Imagine you are faced with competing choices. One in what you desire to do. The other is what you think you should do, or that you believe you have reason to do, or whatever.
If you recognise that one choice is the rational one etc., then presumably you will do it if you are rational, see that you have the most compelling reasons to do it, etc. It might be said that you still have the option of doing the other thing. But how could you then be said to be rational etc.?
Now imagine you simply do what you desire. The above dilemma assumed that this wasn't the choice that it made sense or you had reason to do. But then you must have been more drawn to doing that than being rational. Maybe you could say that you still had the option of being rational.
But how do you decide whether you are going to be a rational person, or a person who acts on their desires, whatever reason says? Well, if this is even something that you can decide (and maybe it's not) then you need to decide on some basis, or else on no basis, which would be arbitrary. But if you decide on some basis, then it would not make sense to say you still have the option of choosing to be the other kind of person. As if you did choose the second option, you would not be choosing on what you take to be the basis of the first option - as that would lead you to take the first option. So you are either choosing on some basis which supports the second option, or else though you want to choose the first option, some other aspect of your psychology is getting in the way and you end up choosing the second option.
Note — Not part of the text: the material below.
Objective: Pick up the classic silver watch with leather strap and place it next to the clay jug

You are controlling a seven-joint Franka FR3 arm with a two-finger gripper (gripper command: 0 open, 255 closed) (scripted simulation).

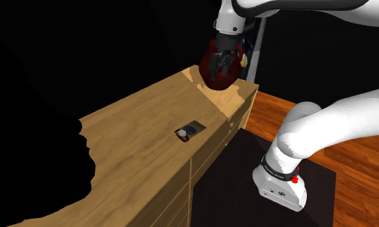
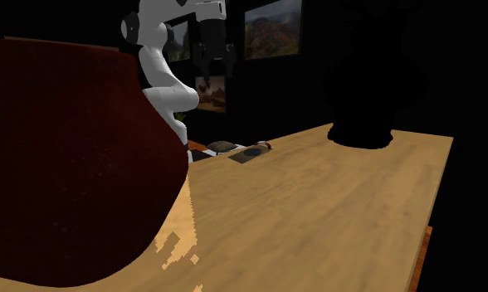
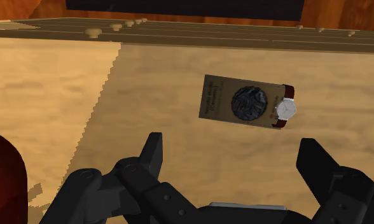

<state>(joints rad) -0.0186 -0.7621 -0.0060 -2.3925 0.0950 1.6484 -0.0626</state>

Now if the choice between the two options is arbitrary, then you can choose either, and, if you have free will as described above, then your choice isn't determined by anything beyond your caprice. But then you aren't choosing either on any basis. But if you can think of a basis for one or the other, then if you accept that basis, and you don't get deflected by some other part of your psychology, then you will act on that basis. If you can think of a basis for either choice, then you can either evaluate those bases comparatively, or not. But if you can evaluate them comparatively, then you will go for the one which wins out in the comparison, unless something throws you off course. And if you can't evaluate them comparatively, then the choice between them lacks any deciding basis, and hence is in a certain way arbitrary. If you have free will, you can then decide for either, but there won't be anything counting for one or the other distinctly (it might be that both have something going for them, but we furthermore need a way to arbitrate between them).
If I remember, Sartre's view of freedom was very similar to this, and the criticism was much along these lines, as free will ends up bring arbitrary. I guess what I think is that Sartre's view was correct, if free will exists, but it suffers from the kinds of criticisms pointed out at the time. What people want of course is for us to have free will and be morally culpable for doing the right thing or the wrong thing. But I think these things come apart and can't be essentially connected.
If a person recognises the reason for doing the right thing, but ends up doing the wrong thing, that can either be because their motivation to do the right thing was stymied by some other aspect of their psychology (weakness of will), or because they decided there was more reason to do the wrong thing (i.e. they aren't a good person), or because they chose arbitrarily. If we move the choice one stage back, and ask them to chose between the reasons to be righteous, and the reasons not to be, then either they compare them on a common scale and chose one which wins out, or they chose one but chose it for no overall reason, i.e. an arbitrary reason. If they end up being a bad person at the end of all this, I think it is fine to call them that, but we can't then say they are ultimately choosing badness because they are bad, because they either see badness as having the most considerations behind it, or because they have chosen it arbitrarily and not because it is bad.
Sorry if this is more verbose than it should be. I guess this is a forum.